The music has been a treat because I’m rarely able to listen to music in my own time, and my fellow morons team mates and I have swapped discs, found new music to like or dislike, and rediscovered old faves. This last week I’ve been revisiting Dylan.

It took a while [years ago] to accept his “voice” but I did come to like it – though Joanie’s is infinitely more bearable. I get the impression Bob could be an arrogant son of a sea-cook and sometimes his lyrics are viciously/hilarious, but he has managed to achieve two very remarkable things:
The first is that he has succeeded in creating music – and creating it well – in a variety of styles. There was the stream-of-consciousness folky protest stage; there was an electric stage; something muzakly relaxing on his Self Portrait album; his Nashville stage took the divorce and the sad dog out of country and western; there was some droll tom-foolery on The Basement Tapes he recorded with The Band; and some completely astounding music on his Desire album. [Strangely enough I ignored his born again phase so cannot comment on that.]

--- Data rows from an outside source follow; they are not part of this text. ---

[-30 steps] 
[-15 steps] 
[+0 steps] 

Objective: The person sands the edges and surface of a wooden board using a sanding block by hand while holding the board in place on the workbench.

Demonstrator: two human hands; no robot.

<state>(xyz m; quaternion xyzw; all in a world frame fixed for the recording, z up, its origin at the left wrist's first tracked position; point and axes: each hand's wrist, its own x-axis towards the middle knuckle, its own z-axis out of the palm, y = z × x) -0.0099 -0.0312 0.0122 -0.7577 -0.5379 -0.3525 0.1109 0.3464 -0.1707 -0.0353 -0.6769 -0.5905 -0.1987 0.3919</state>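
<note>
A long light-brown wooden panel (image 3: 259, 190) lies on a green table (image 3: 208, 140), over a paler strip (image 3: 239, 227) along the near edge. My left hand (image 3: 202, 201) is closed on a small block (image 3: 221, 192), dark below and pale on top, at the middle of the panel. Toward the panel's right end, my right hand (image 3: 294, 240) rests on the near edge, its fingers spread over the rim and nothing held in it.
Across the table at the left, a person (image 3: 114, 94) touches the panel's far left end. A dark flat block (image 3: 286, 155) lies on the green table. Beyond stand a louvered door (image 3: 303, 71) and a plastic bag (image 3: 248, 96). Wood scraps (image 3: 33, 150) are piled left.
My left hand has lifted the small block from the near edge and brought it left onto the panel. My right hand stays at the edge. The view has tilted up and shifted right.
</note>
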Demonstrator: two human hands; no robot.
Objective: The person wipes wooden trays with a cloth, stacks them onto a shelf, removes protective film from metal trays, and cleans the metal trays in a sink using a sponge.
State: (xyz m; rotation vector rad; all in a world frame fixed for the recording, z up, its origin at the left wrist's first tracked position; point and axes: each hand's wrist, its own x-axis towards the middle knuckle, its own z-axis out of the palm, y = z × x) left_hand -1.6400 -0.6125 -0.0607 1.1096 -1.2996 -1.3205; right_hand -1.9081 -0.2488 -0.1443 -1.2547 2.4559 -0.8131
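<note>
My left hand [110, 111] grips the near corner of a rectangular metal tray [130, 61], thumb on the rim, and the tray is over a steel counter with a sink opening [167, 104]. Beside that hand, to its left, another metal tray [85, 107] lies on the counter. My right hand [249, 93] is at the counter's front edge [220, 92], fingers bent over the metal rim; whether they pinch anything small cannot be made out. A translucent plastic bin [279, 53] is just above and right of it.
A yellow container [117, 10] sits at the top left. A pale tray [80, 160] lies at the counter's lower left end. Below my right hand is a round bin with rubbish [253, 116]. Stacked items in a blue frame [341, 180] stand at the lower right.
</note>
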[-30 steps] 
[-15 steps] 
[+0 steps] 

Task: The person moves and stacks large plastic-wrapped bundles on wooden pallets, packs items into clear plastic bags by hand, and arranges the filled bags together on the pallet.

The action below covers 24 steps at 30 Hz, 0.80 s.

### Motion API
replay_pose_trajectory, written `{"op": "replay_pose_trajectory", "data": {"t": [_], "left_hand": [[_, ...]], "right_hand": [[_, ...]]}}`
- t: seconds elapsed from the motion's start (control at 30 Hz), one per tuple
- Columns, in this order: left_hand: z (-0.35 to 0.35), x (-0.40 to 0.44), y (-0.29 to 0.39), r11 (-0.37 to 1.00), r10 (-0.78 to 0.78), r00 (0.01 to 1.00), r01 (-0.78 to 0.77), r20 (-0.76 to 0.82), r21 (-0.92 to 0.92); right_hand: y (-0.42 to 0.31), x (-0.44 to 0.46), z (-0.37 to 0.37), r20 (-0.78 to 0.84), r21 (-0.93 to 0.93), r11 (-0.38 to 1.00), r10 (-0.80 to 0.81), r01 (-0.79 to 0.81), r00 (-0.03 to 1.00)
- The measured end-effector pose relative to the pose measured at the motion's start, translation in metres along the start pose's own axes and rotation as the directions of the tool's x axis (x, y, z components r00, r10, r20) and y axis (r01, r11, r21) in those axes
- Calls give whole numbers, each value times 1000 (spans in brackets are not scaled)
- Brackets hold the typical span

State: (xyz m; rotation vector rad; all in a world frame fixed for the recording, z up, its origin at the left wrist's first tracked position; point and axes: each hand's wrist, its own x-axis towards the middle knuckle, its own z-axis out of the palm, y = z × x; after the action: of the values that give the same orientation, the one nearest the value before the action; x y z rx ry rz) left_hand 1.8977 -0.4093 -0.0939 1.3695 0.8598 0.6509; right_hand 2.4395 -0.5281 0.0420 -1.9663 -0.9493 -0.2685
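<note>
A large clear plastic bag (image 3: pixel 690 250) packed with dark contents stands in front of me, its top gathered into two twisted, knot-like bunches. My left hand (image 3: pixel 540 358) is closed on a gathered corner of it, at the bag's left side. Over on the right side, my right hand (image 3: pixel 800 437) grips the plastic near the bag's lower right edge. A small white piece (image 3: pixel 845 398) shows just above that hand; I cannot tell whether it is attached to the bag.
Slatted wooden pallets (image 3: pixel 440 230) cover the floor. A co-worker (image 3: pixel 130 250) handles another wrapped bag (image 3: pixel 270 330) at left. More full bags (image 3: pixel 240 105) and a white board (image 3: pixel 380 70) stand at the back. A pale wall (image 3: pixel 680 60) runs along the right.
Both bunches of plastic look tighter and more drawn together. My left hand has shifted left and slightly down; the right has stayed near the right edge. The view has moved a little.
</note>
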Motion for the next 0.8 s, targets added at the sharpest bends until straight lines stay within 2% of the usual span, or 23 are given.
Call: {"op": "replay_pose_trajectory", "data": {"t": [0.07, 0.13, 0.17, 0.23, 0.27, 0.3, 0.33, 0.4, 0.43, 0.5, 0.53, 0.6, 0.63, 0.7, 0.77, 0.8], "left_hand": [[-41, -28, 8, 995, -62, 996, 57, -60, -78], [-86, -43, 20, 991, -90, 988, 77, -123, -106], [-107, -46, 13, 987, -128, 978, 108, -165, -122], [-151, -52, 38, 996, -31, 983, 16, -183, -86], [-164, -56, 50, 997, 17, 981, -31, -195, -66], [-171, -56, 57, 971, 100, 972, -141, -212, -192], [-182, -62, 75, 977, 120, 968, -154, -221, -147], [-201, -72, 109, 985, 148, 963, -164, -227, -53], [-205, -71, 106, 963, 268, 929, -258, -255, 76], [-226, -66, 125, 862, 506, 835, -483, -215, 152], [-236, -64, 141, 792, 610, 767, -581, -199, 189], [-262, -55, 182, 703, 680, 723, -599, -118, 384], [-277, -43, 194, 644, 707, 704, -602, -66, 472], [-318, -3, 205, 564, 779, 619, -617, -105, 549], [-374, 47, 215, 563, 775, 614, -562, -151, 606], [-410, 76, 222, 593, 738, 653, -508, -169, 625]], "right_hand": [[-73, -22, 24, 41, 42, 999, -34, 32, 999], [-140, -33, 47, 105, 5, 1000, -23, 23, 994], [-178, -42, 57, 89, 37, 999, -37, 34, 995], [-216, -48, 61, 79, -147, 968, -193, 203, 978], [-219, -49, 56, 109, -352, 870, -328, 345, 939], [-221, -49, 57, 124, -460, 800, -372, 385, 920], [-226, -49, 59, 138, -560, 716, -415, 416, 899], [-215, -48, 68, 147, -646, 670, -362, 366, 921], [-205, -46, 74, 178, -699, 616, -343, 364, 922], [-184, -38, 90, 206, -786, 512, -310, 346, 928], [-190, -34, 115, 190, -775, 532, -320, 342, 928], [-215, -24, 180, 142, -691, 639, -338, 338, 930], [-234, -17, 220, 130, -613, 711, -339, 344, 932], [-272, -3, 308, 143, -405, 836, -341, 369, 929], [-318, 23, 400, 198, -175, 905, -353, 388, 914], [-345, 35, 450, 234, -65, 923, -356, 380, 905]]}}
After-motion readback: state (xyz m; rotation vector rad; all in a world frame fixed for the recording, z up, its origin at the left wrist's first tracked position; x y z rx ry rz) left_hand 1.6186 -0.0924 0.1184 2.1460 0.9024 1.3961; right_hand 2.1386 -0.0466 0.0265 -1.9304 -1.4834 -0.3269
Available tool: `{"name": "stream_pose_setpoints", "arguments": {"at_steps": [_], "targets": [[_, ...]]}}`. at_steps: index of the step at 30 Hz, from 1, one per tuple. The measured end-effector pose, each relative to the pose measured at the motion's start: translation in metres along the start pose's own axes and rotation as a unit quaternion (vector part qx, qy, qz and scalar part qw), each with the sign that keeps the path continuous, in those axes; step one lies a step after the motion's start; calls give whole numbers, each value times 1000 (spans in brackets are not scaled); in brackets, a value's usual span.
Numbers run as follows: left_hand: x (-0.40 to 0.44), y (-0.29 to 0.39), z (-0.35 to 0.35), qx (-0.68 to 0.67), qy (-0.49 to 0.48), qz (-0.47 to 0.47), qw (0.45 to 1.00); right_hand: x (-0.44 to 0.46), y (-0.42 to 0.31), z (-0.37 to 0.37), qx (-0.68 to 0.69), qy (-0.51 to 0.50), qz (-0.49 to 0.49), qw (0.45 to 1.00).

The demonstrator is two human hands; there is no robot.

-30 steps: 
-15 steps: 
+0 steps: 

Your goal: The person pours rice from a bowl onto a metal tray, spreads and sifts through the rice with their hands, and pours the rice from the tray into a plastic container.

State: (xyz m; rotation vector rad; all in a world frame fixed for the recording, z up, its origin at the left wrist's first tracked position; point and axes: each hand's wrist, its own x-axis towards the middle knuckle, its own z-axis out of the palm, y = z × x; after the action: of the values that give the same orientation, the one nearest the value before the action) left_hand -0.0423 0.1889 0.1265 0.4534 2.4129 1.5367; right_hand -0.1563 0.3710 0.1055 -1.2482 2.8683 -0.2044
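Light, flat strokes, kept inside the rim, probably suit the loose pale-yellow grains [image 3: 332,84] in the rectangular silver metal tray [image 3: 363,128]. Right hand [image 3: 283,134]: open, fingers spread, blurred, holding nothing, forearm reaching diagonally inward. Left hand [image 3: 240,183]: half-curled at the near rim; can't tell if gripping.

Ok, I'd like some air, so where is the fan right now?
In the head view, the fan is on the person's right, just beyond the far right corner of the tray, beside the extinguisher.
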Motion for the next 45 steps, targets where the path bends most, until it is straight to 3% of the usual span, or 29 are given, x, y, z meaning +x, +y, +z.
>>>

The second is that, without doing any actual research, I would venture his songs have had as many covers as Lennon-McCartney’s music.

It’s hard to pick a favourite, but I particularly like Farewell Angelina because the words have a pleasing rhyme and meter, throw up [mostly] nice images, all wrapped up in a very pleasing tune.

8 comments:

  1. It's a pretty song.

    As for your job....I'm trying to imagine what's worse; the boredom or the frustration of not being able to fix what's broken.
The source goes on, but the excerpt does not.